### Try it
Each record should be reproduced exactly.
───── Data records ─────
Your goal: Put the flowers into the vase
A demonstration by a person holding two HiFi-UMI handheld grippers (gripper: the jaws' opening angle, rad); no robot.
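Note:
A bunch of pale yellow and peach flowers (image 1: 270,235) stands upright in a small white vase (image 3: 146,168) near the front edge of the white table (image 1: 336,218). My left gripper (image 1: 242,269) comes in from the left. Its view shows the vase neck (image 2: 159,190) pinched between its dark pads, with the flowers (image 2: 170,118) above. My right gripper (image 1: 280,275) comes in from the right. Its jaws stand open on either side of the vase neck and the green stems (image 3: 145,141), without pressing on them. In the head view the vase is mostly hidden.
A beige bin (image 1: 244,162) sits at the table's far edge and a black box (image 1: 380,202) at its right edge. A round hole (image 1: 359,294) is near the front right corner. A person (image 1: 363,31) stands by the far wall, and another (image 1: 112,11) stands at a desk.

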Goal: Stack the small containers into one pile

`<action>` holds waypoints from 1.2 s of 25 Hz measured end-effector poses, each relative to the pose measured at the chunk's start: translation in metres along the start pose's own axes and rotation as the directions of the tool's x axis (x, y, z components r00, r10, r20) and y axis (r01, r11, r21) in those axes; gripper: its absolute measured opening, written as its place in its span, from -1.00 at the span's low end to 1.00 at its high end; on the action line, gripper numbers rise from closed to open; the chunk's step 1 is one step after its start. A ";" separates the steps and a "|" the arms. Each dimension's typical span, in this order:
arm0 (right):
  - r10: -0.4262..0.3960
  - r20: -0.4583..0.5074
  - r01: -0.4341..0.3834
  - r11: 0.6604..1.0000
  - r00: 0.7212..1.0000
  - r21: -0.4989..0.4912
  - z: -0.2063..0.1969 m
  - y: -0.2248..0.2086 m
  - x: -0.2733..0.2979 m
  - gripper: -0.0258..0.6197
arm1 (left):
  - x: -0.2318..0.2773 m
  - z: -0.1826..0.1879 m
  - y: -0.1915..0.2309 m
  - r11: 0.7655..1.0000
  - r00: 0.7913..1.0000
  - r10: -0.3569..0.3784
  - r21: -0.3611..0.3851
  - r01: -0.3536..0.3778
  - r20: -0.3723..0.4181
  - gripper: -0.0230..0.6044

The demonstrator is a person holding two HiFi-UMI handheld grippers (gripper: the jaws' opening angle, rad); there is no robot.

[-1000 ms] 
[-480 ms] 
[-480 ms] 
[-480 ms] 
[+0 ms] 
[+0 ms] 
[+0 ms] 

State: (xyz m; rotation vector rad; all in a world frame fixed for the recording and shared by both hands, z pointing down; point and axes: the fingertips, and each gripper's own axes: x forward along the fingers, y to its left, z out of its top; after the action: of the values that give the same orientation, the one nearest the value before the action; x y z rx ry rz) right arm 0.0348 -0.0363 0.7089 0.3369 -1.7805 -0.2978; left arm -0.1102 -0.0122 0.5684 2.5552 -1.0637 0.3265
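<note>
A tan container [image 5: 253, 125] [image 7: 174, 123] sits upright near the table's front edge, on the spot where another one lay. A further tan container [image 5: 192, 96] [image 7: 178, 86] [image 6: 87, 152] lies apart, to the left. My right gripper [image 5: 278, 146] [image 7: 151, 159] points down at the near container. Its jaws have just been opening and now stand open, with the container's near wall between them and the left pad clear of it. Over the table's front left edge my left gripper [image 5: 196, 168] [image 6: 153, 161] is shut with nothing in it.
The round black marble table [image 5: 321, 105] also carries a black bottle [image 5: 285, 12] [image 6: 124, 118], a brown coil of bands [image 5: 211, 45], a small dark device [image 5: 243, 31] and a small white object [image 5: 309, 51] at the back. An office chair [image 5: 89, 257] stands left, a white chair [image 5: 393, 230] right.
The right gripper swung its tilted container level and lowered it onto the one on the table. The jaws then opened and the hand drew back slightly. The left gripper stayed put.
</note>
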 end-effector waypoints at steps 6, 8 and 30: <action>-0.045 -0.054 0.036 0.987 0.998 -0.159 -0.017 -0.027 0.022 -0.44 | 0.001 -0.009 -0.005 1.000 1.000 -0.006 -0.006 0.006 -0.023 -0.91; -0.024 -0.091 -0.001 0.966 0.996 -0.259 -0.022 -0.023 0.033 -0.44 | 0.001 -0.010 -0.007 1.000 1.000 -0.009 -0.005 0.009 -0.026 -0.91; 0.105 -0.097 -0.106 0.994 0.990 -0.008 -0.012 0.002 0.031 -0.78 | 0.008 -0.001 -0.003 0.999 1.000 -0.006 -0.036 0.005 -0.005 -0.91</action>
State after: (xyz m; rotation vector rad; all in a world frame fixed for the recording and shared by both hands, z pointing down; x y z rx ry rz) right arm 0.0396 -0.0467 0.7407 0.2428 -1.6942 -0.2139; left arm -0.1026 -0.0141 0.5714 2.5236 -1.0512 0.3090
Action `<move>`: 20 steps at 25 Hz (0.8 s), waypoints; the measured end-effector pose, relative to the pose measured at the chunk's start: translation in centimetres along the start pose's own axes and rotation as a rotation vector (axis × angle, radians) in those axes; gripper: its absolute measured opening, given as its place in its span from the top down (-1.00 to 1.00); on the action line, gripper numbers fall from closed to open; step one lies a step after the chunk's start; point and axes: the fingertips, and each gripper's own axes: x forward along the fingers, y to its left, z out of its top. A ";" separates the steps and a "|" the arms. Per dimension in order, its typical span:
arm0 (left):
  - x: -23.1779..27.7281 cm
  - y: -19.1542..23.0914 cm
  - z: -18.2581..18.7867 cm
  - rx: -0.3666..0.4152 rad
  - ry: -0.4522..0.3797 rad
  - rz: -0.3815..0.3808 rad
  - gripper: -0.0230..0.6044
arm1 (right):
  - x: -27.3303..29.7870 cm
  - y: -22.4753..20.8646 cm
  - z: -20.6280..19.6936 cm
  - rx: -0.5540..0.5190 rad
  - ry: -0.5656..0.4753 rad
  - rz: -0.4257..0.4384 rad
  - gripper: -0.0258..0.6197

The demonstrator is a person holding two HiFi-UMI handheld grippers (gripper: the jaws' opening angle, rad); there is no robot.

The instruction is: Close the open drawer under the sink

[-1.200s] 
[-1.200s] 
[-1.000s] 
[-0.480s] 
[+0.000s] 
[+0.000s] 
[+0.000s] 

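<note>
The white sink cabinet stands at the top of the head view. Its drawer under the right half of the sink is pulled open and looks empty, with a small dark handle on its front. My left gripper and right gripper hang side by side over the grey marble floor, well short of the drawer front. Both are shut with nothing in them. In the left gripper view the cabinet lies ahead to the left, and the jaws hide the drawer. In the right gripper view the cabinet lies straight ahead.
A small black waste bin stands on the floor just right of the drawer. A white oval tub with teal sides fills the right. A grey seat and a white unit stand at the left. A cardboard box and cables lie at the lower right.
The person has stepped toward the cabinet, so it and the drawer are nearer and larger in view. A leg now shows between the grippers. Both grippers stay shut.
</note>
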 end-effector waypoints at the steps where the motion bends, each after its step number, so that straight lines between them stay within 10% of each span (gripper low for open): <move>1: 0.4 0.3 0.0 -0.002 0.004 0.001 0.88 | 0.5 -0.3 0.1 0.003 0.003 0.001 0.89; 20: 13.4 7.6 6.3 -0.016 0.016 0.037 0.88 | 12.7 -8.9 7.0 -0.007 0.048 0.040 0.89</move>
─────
### Solution to the problem
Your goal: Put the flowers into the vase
A demonstration by a person holding two HiFi-UMI handheld grippers (gripper: the jaws' opening angle, rad); no robot.
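Note:
A bunch of pale yellow and peach flowers (image 1: 270,235) stands upright in a small white vase (image 3: 146,168) near the front edge of the white table (image 1: 336,218). My left gripper (image 1: 242,269) comes in from the left. Its view shows the vase neck (image 2: 159,190) pinched between its dark pads, with the flowers (image 2: 170,118) above. My right gripper (image 1: 280,275) comes in from the right. Its jaws stand open on either side of the vase neck and the green stems (image 3: 145,141), without pressing on them. In the head view the vase is mostly hidden.
A beige bin (image 1: 244,162) sits at the table's far edge and a black box (image 1: 380,202) at its right edge. A round hole (image 1: 359,294) is near the front right corner. A person (image 1: 363,31) stands by the far wall, and another (image 1: 112,11) stands at a desk.
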
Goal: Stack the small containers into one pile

`<action>` holds waypoints from 1.2 s of 25 Hz measured end-effector poses, each relative to the pose measured at the chunk's start: translation in metres along the start pose's own axes and rotation as the directions of the tool's x axis (x, y, z components r00, r10, r20) and y axis (r01, r11, r21) in those axes; gripper: its absolute measured opening, written as its place in its span, from -1.00 at the span's low end to 1.00 at its high end; on the action line, gripper numbers rise from closed to open; the chunk's step 1 is one step after its start. A ";" separates the steps and a "|" the arms. Each dimension's typical span, in this order:
arm0 (right):
  - r10: -0.4262..0.3960
  - r20: -0.4583..0.5074
  - r01: -0.4341..0.3834
  - r11: 0.6604..1.0000
  - r00: 0.7212..1.0000
  - r21: -0.4989..0.4912
  - z: -0.2063..0.1969 m
  - y: -0.2248..0.2086 m
  - x: -0.2733..0.2979 m
  - gripper: -0.0258..0.6197
arm1 (left):
  - x: -0.2318..0.2773 m
  - z: -0.1826..0.1879 m
  - y: -0.1915..0.2309 m
  - r11: 0.7655..1.0000
  - r00: 0.7913..1.0000
  - r10: -0.3569..0.3784
  - r21: -0.3611..0.3851
  - r01: -0.3536..0.3778
  - r20: -0.3723..0.4181
  - gripper: -0.0230..0.6044

The demonstrator is a person holding two HiFi-UMI handheld grippers (gripper: the jaws' opening angle, rad); there is no robot.

[-1000 ms] 
[-480 ms] 
[-480 ms] 
[-480 ms] 
[+0 ms] 
[+0 ms] 
[+0 ms] 

State: (xyz m; rotation vector rad; all in a world frame fixed for the recording and shared by both hands, z pointing down; point and axes: the fingertips, and each gripper's own axes: x forward along the fingers, y to its left, z out of its top; after the action: of the values that give the same orientation, the one nearest the value before the action; x y z rx ry rz) right arm 0.0348 -0.0363 0.7089 0.3369 -1.7805 -0.2978; left arm -0.1102 -0.0122 0.5684 2.5552 -1.0637 0.3265
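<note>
A tan container [image 5: 253, 125] [image 7: 174, 123] sits upright near the table's front edge, on the spot where another one lay. A further tan container [image 5: 192, 96] [image 7: 178, 86] [image 6: 87, 152] lies apart, to the left. My right gripper [image 5: 278, 146] [image 7: 151, 159] points down at the near container. Its jaws have just been opening and now stand open, with the container's near wall between them and the left pad clear of it. Over the table's front left edge my left gripper [image 5: 196, 168] [image 6: 153, 161] is shut with nothing in it.
The round black marble table [image 5: 321, 105] also carries a black bottle [image 5: 285, 12] [image 6: 124, 118], a brown coil of bands [image 5: 211, 45], a small dark device [image 5: 243, 31] and a small white object [image 5: 309, 51] at the back. An office chair [image 5: 89, 257] stands left, a white chair [image 5: 393, 230] right.
The right gripper swung its tilted container level and lowered it onto the one on the table. The jaws then opened and the hand drew back slightly. The left gripper stayed put.
</note>
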 end-effector waypoints at steps 6, 8 and 30: <action>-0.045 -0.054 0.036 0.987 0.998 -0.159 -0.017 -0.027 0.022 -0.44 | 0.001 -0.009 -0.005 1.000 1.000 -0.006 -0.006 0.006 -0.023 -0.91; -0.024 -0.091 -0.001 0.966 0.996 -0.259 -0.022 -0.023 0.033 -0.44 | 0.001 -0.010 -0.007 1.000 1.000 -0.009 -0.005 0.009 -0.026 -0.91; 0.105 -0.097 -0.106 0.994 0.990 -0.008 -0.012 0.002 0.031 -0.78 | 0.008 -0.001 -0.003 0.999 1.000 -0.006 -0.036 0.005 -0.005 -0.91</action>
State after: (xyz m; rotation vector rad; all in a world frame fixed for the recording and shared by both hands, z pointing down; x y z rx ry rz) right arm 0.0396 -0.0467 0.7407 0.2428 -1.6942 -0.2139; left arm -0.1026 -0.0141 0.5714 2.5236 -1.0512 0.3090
Action `<move>`: 20 steps at 25 Hz (0.8 s), waypoints; the measured end-effector pose, relative to the pose measured at the chunk's start: translation in centimetres along the start pose's own axes and rotation as a rotation vector (axis × angle, radians) in those axes; gripper: its absolute measured opening, given as its place in its span from the top down (-1.00 to 1.00); on the action line, gripper numbers fall from closed to open; step one lies a step after the chunk's start; point and axes: the fingertips, and each gripper's own axes: x forward along the fingers, y to its left, z out of its top. A ";" separates the steps and a "|" the arms. Per dimension in order, its typical span:
arm0 (left):
  - x: -23.1779..27.7281 cm
  - y: -19.1542..23.0914 cm
  - z: -18.2581..18.7867 cm
  - rx: -0.3666..0.4152 rad
  - ry: -0.4522..0.3797 rad
  - rz: -0.3815..0.3808 rad
  - gripper: -0.0230..0.6044
arm1 (right):
  - x: -27.3303..29.7870 cm
  - y: -22.4753..20.8646 cm
  - z: -20.6280..19.6936 cm
  - rx: -0.5540..0.5190 rad
  - ry: -0.5656..0.4753 rad
  - rz: -0.4257..0.4384 rad
  - gripper: -0.0258..0.6197

The demonstrator is a person holding two HiFi-UMI handheld grippers (gripper: the jaws' opening angle, rad); there is no robot.

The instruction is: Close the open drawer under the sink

[-1.200s] 
[-1.200s] 
[-1.000s] 
[-0.480s] 
[+0.000s] 
[+0.000s] 
[+0.000s] 

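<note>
The white sink cabinet stands at the top of the head view. Its drawer under the right half of the sink is pulled open and looks empty, with a small dark handle on its front. My left gripper and right gripper hang side by side over the grey marble floor, well short of the drawer front. Both are shut with nothing in them. In the left gripper view the cabinet lies ahead to the left, and the jaws hide the drawer. In the right gripper view the cabinet lies straight ahead.
A small black waste bin stands on the floor just right of the drawer. A white oval tub with teal sides fills the right. A grey seat and a white unit stand at the left. A cardboard box and cables lie at the lower right.
The person has stepped toward the cabinet, so it and the drawer are nearer and larger in view. A leg now shows between the grippers. Both grippers stay shut.
</note>
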 end-effector waypoints at the steps where the motion bends, each after its step number, so that straight lines between them stay within 10% of each span (gripper low for open): <move>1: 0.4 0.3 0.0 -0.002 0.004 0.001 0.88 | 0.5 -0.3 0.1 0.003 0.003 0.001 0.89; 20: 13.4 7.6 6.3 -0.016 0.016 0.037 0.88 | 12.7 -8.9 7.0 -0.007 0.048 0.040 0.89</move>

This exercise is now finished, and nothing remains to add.